WORLD’S GREATEST DAD

WORLD’S GREATEST DAD

 

(director/writer: Bobcat Goldthwait; cinematographer: Horacio Marquínez; editor: Jason Stewart; music: Gerald Brunskill; cast: Robin Williams (Lance), Alexie Gilmore (Claire), Daryl Sabara (Kyle), Evan Martin (Andrew), Geoff Pierson (Principal Anderson), Henry Simmons (Mike Lane), Mitzi McCall (Bonnie), Deborah Horne (Dr. Dana), Tony V. (Dr. Pentola); Runtime: 99; MPAA Rating: R; producers: Tim Perell/Howard Gertler/Sean McKittrick/Richard Kelly; Magnolia Pictures; 2008)

“In the end everything comes out as mawkish as you would expect from a Robin Williams film.”

Reviewed by Dennis Schwartz

Comic turned director-writer Bobcat Goldthwait (“Stay”/”Shakes the Clown”) awkwardly takes easy pot shots at the cynical marketing of inspirational feel good sentimentality that may arise over a suicide and has some fun with how easy it is to get away with literary fraud in a quest for celebrity. The dramedy unsuccessfully veers between gross comedy and heartfelt drama, trying too hard to be profound about the human condition when it has little to say that isn’t cynical and soon flattens out as a bad one joke concept.

The heavy-handed message film about what it really means to be lonely and about those marginalized who do not follow the crowd, was anything but edgy. It was so transparent and phony it only made me want to jump in the lake when I wasn’t cringing at the weak satire. The film’s best feature, believe it or not, is a near moving performance from a restrained Robin Williams, who plays a not too flattering obsequious sad-sack with almost the right amount of pathos and darkness. But the screenplay is as phony as the phonies in the film it ridicules, and in the end everything comes out as mawkish as you would expect from a Robin Williams film.

Williams plays the divorced single dad Lance Clayton, a mild-mannered unpopular suburban high school poetry teacher and frustrated unpublished novelist who is burdened with a dumb, obnoxious, foulmouthed, antagonistic, anti-social, negative, pudgy, loner 15-year-old son, Kyle (Sabara). The kid masturbates in his room by choking himself, and has insults for everyone but his one school friend, a loser named Andrew (Evan Martin). One day dad finds his loser son has accidentally killed himself by asphyxiation over his bizarre way of masturbating and out of shame covers up his death as a hanging suicide and then writes an emotionally eloquent letter on the kid’s computer addressed to those at school who hated him. The smarmy principal (Geoff Pierson), the smarmy grief counselor (Tony V.), the smarmy New Yorker published English teacher colleague (Henry Simmons), the smarmy school art teacher who is dad’s secretive sometime girlfriend (Alexie Gilmore), and all the smarmy students who hated Kyle now perceive him as a misunderstood genius and are so overwhelmed by the suicide letter that Kyle becomes martyred by the school community as they rally in full support of him by conveniently forgetting why they couldn’t stand him. Dad then ghost writes a fake journal entitled “You Don’t Know Me” and that gets the attention of an Oprah-like national TV program. Thereby the douchebag kid gets a posthumous makeover as a sensitive lost soul and now everybody in blind adoration can’t get enough of Kyle.

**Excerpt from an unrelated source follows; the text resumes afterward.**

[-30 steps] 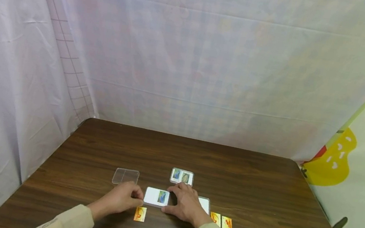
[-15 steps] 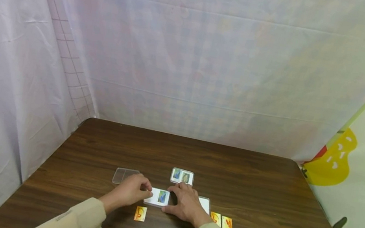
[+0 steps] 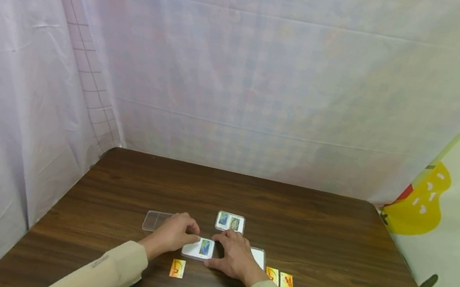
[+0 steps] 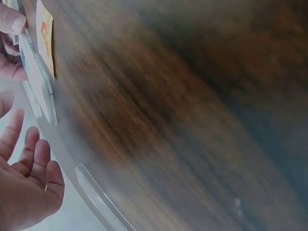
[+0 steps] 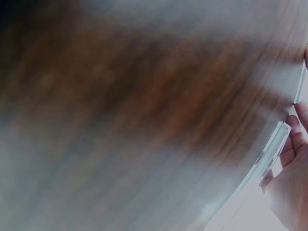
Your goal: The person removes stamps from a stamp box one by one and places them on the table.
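Observation:
In the middle of the table lies a flat white card case (image 3: 197, 249) with clear edges, a small blue-green picture card (image 3: 205, 247) in its right half. My right hand (image 3: 232, 257) holds the case's right end, thumb at the near corner and a finger at the far one. Above the left half is my left hand (image 3: 177, 231), thumb and index finger close together; whether something thin sits between them cannot be seen. The left wrist view shows the left hand's (image 4: 31, 178) other fingers loosely bent. A clear lid (image 3: 153, 220) lies beside it, partly covered.
Farther back lies a similar case (image 3: 229, 222) with two picture cards. Another white case (image 3: 258, 257) is partly hidden by the right hand. An orange card (image 3: 177, 268) lies in front, and two more orange cards (image 3: 286, 282) lie to the right on the brown table (image 3: 332, 240).
My left hand has moved right and slightly away from me, from beside the case to above its left half. The right hand keeps its place at the case's right end.

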Demonstrator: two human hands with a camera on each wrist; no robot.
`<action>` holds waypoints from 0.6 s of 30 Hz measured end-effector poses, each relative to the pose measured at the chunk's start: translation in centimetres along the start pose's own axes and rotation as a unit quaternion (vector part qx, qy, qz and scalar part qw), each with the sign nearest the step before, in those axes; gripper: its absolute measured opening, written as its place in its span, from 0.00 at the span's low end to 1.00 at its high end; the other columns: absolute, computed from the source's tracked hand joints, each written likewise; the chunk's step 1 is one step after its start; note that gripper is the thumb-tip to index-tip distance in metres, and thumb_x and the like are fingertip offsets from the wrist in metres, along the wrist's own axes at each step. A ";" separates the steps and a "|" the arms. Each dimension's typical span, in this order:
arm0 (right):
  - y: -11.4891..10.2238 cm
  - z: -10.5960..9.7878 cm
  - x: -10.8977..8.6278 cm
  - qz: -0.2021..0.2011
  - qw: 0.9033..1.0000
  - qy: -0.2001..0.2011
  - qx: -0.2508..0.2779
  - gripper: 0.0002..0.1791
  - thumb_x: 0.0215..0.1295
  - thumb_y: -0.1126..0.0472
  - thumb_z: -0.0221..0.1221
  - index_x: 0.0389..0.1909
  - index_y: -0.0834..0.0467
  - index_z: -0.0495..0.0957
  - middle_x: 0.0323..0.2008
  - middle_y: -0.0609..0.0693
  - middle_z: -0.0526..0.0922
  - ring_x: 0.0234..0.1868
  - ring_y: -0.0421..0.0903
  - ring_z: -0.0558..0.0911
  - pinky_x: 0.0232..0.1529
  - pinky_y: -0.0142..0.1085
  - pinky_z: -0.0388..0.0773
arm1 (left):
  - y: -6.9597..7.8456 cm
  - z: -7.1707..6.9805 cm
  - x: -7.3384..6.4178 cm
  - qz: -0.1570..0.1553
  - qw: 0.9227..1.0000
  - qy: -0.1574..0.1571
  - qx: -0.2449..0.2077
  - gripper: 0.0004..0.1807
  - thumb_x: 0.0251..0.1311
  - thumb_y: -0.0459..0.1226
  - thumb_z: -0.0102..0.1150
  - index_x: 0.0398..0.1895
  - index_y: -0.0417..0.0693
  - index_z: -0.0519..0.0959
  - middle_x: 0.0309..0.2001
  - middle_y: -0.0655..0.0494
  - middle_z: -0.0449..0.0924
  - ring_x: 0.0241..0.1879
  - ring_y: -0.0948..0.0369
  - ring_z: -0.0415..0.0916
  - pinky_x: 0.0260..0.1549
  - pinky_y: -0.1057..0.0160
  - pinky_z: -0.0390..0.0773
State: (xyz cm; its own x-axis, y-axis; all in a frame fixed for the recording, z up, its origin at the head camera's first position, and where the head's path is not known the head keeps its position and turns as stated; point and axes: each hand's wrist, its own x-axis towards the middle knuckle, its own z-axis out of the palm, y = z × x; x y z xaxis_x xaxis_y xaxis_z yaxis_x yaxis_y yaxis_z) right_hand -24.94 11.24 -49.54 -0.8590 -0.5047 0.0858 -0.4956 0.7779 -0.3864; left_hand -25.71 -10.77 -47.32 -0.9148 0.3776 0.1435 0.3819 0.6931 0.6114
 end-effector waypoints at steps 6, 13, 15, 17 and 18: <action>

It comes with an unsatisfying smarmy ending, whereby Williams lectures that “The worst thing in life is ending up with people who make you feel all alone.” With that dad chucks away his new popularity and bonds with losers Andrew and his plain looking eccentric neighbor, as they watch zombie movies on TV after Williams’ new phony pals desert him when he fesses up to his ghost writing and that his kid was a first-class prick (If you still didn’t get what the director was aiming for, it has Williams attending a showing of Tod Browning’s Freaks).

Not one character seemed to be anything more than a set-up for the film’s contrived agenda, in a loud film that was too disingenuous for me to find any character to identify with or care about as the film eventually punks out and offers up great heaps of gooey drivel after a good start realistically showing an unpleasant father-son relationship.